* [Saved data entries]

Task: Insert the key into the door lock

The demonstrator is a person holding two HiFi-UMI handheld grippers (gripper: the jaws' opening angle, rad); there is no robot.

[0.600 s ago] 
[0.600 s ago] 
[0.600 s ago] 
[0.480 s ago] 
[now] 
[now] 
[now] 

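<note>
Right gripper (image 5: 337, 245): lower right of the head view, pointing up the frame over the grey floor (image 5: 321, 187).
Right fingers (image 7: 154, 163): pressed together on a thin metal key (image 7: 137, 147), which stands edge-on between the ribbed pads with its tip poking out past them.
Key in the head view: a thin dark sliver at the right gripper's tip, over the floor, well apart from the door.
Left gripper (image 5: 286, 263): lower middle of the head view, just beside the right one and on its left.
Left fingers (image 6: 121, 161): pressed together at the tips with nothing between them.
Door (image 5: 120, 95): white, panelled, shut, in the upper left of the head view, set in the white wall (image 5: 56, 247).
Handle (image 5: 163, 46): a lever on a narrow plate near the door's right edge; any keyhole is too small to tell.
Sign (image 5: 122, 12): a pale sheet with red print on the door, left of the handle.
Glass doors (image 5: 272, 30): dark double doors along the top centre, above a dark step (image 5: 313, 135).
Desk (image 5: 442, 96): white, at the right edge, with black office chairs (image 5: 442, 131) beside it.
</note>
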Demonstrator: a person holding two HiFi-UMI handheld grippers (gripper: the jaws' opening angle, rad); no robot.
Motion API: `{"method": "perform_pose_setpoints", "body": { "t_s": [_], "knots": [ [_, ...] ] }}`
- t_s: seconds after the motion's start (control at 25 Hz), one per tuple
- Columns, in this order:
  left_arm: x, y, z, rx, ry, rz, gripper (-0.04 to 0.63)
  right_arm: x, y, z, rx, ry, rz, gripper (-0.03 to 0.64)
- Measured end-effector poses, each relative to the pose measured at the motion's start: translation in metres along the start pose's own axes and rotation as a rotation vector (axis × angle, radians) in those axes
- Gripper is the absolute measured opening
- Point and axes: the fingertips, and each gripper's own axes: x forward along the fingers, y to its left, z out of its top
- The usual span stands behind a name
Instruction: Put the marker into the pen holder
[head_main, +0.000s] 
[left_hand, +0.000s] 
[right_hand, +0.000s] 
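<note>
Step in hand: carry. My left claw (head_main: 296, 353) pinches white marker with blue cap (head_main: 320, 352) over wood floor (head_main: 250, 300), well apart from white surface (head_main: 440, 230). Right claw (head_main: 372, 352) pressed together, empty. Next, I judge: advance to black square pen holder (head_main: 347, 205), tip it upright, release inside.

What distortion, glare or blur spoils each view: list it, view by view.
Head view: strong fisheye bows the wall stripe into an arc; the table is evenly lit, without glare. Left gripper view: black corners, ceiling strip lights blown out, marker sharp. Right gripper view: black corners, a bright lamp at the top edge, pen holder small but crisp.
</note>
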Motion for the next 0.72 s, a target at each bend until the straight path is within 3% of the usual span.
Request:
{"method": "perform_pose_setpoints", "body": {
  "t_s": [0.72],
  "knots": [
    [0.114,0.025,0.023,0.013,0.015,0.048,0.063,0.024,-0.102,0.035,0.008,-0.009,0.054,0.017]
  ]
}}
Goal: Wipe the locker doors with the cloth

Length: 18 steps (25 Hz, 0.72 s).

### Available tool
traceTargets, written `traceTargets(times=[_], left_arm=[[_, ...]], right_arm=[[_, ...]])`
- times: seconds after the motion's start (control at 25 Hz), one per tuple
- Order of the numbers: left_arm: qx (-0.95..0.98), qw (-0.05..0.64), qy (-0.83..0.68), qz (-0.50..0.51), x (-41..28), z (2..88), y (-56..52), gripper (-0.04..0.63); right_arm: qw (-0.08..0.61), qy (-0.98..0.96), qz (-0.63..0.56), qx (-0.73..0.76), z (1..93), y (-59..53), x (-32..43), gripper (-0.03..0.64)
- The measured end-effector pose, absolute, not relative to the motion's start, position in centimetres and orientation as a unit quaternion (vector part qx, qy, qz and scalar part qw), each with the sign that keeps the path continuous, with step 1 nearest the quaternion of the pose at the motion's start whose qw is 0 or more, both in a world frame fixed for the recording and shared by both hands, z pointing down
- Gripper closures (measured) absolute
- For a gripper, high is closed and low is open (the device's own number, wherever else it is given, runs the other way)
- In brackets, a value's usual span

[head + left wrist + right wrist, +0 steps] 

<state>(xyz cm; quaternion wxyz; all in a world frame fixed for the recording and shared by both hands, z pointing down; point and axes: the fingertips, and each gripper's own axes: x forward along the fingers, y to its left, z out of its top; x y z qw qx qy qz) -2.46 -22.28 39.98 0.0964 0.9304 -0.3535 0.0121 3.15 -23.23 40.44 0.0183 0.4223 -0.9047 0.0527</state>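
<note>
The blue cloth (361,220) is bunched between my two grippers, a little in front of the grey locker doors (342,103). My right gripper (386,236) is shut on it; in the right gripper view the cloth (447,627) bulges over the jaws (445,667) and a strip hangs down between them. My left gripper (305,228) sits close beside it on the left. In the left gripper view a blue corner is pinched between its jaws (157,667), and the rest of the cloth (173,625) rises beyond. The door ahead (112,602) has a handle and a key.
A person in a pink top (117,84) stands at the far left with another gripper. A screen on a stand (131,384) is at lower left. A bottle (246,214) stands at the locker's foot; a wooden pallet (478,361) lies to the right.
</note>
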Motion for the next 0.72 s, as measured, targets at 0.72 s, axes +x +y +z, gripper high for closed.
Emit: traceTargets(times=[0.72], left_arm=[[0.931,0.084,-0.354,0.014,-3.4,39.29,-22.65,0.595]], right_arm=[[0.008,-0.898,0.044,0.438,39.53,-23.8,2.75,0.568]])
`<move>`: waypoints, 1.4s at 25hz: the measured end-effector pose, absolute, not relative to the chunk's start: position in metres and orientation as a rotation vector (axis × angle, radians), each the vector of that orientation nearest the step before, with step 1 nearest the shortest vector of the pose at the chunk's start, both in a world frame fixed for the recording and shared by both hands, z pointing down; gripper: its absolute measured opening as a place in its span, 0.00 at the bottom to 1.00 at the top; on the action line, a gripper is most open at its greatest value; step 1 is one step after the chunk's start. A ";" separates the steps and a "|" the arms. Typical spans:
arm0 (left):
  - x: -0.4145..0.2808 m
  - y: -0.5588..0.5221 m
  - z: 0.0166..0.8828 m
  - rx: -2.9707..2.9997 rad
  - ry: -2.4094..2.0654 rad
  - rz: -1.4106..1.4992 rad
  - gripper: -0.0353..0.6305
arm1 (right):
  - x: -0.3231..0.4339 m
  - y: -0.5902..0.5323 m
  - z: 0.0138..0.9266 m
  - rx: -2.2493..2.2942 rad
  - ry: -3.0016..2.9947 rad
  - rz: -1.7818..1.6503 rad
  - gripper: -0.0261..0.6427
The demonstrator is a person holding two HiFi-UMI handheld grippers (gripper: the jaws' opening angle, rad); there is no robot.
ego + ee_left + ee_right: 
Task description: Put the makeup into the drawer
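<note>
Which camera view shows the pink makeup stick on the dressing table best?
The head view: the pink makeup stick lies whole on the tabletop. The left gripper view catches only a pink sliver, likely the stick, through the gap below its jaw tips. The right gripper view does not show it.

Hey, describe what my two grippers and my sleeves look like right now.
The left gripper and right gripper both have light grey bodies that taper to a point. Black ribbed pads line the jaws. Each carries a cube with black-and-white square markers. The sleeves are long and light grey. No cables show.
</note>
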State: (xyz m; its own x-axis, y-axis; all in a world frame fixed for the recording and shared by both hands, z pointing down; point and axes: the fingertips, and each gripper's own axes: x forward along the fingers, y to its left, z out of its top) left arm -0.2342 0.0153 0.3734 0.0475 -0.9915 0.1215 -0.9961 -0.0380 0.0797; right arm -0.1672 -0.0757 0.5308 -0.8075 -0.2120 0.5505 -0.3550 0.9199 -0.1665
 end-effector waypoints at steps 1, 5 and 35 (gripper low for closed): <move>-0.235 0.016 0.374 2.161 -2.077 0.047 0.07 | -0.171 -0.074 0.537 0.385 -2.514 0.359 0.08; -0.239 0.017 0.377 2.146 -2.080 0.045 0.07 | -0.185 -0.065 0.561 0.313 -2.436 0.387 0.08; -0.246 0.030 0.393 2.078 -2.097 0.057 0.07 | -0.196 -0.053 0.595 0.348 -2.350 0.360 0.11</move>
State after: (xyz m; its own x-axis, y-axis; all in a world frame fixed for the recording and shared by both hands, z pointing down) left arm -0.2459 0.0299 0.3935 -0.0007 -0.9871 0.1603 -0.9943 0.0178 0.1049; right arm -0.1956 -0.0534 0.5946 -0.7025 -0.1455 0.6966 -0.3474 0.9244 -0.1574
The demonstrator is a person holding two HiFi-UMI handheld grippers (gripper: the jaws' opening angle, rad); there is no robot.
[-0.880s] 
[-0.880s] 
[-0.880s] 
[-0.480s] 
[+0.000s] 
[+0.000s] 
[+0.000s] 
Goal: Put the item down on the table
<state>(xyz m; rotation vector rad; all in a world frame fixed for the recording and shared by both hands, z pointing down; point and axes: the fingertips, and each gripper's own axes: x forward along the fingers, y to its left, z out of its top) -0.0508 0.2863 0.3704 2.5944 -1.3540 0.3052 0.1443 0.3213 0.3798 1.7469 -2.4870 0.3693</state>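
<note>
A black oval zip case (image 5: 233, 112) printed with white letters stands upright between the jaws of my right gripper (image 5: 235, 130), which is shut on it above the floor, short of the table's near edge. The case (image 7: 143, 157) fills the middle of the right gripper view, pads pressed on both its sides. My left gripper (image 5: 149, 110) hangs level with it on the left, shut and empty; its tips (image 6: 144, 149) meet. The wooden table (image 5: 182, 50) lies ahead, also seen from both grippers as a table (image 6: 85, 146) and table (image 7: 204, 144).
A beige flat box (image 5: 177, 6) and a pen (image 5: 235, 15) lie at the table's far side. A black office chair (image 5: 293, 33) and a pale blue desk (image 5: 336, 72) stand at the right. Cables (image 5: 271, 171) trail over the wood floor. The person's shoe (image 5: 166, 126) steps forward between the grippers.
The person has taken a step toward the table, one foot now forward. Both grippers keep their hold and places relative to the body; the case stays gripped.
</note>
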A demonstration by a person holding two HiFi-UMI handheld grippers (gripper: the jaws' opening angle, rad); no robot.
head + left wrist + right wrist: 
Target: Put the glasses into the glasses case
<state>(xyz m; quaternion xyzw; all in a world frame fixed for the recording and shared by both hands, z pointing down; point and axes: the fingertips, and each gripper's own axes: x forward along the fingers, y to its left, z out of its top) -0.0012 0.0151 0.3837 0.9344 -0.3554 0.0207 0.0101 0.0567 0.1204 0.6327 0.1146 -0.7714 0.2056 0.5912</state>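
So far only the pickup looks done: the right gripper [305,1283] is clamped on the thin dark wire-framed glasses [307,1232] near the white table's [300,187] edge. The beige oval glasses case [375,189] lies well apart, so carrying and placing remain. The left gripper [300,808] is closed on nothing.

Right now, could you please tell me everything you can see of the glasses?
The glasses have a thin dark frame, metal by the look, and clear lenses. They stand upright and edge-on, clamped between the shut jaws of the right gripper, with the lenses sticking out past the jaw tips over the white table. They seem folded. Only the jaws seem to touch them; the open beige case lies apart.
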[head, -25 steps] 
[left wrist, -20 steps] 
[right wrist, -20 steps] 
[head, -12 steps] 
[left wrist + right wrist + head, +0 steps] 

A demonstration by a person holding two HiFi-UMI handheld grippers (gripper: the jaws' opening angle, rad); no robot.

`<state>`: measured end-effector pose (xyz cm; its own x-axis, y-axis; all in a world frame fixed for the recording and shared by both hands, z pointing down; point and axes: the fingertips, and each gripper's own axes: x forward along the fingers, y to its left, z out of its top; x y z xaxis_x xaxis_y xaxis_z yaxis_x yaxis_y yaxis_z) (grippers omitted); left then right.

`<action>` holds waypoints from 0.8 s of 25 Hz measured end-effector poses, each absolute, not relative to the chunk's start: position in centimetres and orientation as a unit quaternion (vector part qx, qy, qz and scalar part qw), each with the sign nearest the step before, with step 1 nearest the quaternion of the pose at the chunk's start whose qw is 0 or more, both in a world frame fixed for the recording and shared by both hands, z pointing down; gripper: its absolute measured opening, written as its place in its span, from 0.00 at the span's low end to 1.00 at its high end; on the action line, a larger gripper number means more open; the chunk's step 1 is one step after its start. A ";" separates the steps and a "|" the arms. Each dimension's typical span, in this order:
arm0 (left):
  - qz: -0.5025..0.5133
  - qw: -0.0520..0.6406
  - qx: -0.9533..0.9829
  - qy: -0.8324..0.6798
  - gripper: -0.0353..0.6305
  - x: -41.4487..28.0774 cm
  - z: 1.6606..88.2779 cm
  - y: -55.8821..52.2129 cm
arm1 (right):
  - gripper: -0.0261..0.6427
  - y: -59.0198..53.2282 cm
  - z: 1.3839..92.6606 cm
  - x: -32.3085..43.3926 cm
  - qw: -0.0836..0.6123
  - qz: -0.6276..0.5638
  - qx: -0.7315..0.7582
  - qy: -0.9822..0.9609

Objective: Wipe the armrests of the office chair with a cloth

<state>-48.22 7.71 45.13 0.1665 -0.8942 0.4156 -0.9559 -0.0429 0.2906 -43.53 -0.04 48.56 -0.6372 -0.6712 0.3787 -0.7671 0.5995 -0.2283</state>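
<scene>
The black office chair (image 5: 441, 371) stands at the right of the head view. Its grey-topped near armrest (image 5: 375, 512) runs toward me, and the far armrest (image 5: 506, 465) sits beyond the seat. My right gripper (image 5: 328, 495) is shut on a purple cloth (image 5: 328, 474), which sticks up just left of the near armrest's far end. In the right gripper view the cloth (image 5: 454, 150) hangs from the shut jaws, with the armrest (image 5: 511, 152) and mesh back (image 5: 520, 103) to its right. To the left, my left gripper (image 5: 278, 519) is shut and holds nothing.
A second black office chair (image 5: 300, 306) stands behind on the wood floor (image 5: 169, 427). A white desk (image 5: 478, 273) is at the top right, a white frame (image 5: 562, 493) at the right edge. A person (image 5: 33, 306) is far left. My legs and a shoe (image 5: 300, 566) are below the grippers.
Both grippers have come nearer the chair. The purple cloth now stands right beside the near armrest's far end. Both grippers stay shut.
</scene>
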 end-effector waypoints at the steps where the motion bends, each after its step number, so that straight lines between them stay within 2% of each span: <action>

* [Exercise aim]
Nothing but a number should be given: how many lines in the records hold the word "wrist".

* [Solution for this task]
5